Angiotensins (Angiotensin-I and II), the main peptides of the renin-angiotensin system, are prominent growth factor for vascular smooth muscle cells (VSMC). Renin is an enzyme that proteolytically cleaves a circulating substrate called angiotensinogen to produce the decapeptide Angiotensin-I. Vascular endothelium, particularly in the lungs, has an enzyme called angiotensin converting enzyme (ACE) that cleaves off two amino acids to form the octapeptide, Angiotensin-II. Multiple signal transduction pathways are involved in mediating angiotensin receptor stimulation of cell proliferation, cell migration, and other responses.Angiotensin-II is a potent renal growth factor, inducing hyperplasia/hypertrophy depending on the cell type.
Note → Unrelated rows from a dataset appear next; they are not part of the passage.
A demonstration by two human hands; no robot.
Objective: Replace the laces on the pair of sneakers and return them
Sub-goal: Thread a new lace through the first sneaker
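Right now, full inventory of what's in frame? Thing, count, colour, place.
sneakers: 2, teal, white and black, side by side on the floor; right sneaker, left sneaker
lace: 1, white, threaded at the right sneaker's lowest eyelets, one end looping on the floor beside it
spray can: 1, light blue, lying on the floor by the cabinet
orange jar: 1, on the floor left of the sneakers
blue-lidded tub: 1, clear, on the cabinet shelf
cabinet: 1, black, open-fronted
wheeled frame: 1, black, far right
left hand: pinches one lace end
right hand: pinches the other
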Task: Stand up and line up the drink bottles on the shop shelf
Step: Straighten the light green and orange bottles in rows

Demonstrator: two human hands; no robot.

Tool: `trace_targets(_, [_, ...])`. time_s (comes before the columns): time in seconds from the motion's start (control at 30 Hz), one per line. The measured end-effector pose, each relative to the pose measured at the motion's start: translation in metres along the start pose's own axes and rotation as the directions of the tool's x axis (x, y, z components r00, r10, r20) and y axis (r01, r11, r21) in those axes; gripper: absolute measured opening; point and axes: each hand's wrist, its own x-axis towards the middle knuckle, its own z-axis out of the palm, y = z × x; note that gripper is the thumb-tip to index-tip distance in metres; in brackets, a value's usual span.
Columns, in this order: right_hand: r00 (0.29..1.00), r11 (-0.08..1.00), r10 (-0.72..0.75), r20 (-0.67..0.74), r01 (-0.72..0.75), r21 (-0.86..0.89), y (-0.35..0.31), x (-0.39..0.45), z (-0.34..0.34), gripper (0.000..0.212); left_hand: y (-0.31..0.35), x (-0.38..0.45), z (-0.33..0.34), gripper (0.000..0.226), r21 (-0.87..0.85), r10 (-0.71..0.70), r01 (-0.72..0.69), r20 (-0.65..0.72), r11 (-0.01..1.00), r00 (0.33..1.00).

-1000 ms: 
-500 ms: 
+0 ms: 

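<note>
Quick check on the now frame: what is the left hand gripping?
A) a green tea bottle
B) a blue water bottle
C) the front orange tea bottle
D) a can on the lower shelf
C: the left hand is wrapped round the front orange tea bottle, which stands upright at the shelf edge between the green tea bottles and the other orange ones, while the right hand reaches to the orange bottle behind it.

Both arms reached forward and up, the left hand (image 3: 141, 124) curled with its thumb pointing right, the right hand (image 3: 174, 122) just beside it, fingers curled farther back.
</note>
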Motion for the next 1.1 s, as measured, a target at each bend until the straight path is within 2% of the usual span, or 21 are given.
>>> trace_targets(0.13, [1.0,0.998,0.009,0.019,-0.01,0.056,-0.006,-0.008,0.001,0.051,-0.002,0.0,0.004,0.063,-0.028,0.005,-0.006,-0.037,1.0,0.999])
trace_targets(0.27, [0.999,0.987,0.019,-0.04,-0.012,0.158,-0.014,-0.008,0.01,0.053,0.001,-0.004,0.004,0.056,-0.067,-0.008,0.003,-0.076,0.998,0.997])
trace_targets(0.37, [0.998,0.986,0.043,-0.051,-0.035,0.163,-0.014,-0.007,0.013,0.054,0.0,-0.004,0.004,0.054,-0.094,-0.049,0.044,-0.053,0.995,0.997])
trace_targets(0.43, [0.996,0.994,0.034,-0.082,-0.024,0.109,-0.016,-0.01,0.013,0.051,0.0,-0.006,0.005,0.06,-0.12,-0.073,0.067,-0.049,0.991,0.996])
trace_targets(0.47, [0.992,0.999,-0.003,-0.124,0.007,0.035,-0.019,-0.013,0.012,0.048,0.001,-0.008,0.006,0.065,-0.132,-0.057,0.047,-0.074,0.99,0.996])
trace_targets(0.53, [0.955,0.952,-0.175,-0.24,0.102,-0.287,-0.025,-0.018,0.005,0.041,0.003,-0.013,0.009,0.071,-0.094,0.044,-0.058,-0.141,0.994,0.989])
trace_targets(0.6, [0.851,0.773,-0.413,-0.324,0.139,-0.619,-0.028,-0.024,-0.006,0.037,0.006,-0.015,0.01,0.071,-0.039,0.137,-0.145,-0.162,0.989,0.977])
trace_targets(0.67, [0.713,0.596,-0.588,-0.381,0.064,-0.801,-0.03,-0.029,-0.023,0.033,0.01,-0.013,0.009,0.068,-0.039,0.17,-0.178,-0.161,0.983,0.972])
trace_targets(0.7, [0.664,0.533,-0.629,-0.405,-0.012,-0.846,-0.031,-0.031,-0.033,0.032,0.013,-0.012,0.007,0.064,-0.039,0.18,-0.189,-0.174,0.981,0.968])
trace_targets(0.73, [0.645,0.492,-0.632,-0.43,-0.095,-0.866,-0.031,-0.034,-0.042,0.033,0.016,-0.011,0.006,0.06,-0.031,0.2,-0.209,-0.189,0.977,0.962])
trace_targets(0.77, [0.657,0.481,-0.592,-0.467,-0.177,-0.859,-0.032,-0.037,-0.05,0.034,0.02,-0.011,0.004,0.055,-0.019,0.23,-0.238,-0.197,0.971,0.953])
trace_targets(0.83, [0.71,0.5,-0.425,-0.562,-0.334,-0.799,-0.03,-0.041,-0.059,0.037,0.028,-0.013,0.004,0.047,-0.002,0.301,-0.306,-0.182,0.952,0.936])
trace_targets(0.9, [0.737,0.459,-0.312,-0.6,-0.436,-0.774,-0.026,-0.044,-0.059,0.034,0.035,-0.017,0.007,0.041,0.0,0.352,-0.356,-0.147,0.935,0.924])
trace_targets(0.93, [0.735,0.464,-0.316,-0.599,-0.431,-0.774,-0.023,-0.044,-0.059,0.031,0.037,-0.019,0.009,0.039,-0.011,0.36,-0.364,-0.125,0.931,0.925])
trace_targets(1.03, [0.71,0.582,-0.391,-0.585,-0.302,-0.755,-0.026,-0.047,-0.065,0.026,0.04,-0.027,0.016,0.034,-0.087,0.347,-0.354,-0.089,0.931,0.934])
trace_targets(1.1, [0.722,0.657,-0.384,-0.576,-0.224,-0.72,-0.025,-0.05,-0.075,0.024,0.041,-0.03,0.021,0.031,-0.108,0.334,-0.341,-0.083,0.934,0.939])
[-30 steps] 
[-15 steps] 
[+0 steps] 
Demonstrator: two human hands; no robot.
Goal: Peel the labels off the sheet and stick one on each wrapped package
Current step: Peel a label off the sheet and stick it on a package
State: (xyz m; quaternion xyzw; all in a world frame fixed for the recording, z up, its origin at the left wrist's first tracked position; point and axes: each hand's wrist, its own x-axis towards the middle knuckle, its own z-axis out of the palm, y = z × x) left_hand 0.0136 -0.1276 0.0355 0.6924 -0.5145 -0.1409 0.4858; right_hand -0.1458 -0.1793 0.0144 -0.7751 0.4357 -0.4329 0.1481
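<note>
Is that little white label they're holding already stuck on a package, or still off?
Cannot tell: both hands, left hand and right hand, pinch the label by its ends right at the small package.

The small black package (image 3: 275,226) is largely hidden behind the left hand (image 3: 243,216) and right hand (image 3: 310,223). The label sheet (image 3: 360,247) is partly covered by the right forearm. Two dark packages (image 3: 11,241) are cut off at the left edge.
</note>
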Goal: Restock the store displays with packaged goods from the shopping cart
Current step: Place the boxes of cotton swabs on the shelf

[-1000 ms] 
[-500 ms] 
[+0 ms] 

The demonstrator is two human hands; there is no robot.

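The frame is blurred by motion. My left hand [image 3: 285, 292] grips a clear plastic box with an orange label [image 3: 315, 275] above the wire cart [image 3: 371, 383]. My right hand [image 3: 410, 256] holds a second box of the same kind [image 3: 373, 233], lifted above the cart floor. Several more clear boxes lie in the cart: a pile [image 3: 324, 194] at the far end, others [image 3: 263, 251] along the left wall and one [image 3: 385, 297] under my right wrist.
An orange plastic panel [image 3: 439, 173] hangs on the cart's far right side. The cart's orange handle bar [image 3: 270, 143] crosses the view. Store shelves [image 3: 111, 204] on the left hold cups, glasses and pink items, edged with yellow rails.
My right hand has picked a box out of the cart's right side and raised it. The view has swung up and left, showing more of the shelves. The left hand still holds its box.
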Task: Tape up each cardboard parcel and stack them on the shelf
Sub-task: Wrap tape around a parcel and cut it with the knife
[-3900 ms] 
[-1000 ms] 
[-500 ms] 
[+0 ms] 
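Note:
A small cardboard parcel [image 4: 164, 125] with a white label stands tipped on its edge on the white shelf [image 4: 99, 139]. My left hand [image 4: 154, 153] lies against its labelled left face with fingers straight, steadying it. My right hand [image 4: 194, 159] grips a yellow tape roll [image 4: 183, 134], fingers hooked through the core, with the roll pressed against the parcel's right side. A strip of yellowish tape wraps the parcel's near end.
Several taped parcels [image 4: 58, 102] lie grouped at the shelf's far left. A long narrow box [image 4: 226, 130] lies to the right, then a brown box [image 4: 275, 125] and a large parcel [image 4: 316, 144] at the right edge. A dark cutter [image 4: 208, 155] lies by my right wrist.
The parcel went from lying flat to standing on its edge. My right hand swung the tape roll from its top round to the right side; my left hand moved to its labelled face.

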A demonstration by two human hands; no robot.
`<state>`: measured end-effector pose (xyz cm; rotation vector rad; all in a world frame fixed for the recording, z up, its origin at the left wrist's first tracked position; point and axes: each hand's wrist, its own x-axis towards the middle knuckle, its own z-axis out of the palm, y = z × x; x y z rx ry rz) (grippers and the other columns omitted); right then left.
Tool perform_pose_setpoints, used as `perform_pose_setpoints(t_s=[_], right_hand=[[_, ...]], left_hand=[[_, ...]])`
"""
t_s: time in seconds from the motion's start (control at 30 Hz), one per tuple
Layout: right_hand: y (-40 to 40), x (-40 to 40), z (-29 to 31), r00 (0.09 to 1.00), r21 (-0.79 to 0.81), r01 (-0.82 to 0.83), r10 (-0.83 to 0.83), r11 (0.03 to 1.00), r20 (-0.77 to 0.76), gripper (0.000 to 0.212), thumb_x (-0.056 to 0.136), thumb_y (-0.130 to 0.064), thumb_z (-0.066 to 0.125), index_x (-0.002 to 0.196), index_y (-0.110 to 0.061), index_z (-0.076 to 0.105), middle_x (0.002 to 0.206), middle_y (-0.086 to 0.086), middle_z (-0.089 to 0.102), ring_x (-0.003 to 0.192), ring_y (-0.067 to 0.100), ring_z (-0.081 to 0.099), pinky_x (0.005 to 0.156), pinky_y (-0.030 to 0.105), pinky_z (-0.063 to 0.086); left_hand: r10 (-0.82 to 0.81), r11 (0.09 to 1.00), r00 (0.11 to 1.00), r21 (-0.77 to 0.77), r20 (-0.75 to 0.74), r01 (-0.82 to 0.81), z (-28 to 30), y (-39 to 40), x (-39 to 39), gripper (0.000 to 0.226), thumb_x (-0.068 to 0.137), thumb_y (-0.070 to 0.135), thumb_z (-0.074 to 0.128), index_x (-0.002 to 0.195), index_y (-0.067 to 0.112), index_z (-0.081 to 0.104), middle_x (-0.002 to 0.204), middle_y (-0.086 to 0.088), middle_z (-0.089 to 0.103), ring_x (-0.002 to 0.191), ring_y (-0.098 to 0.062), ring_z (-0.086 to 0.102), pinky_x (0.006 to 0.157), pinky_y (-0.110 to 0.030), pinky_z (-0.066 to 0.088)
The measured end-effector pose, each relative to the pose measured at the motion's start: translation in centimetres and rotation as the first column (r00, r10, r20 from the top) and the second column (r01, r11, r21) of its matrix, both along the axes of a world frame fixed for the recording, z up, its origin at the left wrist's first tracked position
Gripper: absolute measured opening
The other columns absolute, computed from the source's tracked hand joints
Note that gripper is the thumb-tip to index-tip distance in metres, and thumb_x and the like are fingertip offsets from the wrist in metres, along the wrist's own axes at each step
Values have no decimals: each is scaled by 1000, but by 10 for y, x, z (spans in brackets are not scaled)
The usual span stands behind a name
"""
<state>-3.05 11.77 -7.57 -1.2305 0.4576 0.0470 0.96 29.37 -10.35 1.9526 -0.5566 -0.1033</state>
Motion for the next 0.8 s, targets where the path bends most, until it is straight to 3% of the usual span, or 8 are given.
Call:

These effects are mediated by the release of several factors, including TGF-β and PAI1. Angiotensin-II receptors AgtR1 and AgtR2 act through Gαq and Gαi proteins, respectively. Angiotensin-II, via AgtR1, activates the transcription factor STAT. Angiotensin-II increases Ca2+ release and activates PKC, Pyk2, Src and FAK, IKK and their downstream effectors such as Elk1, AP-1, as well as the ERK, p38 MAPK, and JNK pathways. The signaling through Gαq activates Rac1 which in turn activates PAK1. PAK1 induces the JNK cascade, including MEKK1/2, SEK1, and JNK, and causes induction of AP-1 mediated transcrition. Angiotensin-II binding to AgtR1 also stimulates PLC to hydrolyze PIP2 to generating IP3 and DAG. The intracellular mechanisms elicited by AgtR2 are ceramide production and activation of PPTase. Ceramide production is involved in apoptosis and NF-κB activation. Other important candidates of the AgtR2-NF-κB pathway are iNOS and COX2 , which in inflammatory diseases are involved in NO, cGMP, prostaglandin and thromboxane production. Angiotensin-II may cause growth via AgtR1 and apoptosis via AgtR2. Activation of the renin-angiotensin System also enhances the vascular production of ROS, in part through the activation of membrane-bound NADH and NADPH Oxidases. Angiotensin-II binding stimulates tyrosine phosphorylation of the linker protein SHC, which then interacts with the GRB2-SOS complex, causing activation of Ras. Ras/Raf then stimulates ERK1/2, which phosphorylates the transcription factor Elk1 leading to the production of MCPs, TGF-β, c-Fos and PAI. In VSMC, Angiotensin-II increases production of prostaglandins, as well as activating adenylate cyclase, increasing cAMP, and stimulating PKA.

Angiotensin-II is involved in the inflammatory process during renal injury. It activates inflammatory cells by direct chemotaxis and production of proinflammatory mediators such as VCAM, MCP1, IL-6, and TGF-β. It contributes to the ongoing inflammation, facilitating the migration of mononuclear cells to the interstitium and glomeruli where they undergo maturation/differentiation into macrophages and ultimately participate in fibrogenesis. These inflammatory cells in turn activate renal cells through the release of growth factors, including Angiotensin-II, and therefore contribute to the perpetuation of kidney damage. Angiotensin-II regulates mesangial cell growth, inducing proliferation or hypertrophy depending on the intracellular balance between growth factors, and increases the expression and synthesis of ECM proteins, such as fibronectin, laminin, and collagens.